WORK TO COMPLETE>
Going down the data below, set down exactly the line with "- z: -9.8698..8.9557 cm" and each line after it through the line with "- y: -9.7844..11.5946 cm"; no other lines.
--
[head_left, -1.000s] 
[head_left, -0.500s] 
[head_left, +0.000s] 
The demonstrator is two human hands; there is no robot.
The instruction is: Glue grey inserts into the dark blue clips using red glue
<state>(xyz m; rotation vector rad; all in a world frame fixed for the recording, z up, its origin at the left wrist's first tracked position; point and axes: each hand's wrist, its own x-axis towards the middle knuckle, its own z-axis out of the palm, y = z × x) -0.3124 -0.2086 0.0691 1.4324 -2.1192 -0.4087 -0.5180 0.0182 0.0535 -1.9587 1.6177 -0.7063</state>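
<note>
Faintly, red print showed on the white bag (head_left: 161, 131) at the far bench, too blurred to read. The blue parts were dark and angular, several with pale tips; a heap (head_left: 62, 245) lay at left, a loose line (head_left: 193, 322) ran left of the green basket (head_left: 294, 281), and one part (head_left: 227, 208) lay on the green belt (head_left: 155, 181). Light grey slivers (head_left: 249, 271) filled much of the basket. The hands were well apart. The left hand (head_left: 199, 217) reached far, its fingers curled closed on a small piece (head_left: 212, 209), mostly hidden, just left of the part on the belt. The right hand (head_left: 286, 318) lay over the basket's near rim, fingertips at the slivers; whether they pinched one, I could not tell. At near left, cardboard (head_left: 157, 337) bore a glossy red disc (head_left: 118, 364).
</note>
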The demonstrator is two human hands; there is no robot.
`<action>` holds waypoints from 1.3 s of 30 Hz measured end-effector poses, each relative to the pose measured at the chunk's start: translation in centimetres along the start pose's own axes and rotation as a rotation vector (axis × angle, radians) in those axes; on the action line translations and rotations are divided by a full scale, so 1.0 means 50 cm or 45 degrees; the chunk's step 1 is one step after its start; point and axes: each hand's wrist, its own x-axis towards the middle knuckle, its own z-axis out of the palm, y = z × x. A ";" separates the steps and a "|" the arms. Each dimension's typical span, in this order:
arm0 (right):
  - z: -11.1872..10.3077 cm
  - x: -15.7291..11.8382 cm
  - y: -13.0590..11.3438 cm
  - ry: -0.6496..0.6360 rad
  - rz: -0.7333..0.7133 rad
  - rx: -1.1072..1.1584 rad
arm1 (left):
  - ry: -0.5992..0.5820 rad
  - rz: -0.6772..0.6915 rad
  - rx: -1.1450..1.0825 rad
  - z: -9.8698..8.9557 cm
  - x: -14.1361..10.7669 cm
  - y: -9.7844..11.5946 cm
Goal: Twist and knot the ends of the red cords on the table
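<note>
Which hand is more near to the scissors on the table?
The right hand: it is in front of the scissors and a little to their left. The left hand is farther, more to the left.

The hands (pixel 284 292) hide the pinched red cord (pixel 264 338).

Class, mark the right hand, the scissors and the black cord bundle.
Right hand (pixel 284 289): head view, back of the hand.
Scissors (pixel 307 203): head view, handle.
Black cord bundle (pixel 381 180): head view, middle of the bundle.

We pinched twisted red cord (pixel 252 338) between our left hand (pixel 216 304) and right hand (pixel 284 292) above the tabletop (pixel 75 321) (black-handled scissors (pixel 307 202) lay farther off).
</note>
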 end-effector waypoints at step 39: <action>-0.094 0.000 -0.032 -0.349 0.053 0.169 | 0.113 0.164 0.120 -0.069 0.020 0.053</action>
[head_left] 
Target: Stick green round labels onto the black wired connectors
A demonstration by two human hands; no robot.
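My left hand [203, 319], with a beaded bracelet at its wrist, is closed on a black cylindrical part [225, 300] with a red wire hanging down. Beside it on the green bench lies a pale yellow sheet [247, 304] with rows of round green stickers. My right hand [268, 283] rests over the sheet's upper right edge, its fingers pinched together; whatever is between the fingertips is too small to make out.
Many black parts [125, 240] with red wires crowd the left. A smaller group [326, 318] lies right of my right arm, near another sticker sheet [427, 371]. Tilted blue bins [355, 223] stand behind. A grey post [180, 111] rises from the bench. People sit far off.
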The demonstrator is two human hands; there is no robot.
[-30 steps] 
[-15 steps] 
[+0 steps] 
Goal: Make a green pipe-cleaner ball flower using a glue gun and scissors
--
SOLUTION TO THE PROBLEM>
  - z: -9.8698..8.9557 cm
  - x: -14.1361..10.7669 cm
  - y: -9.7844..11.5946 cm

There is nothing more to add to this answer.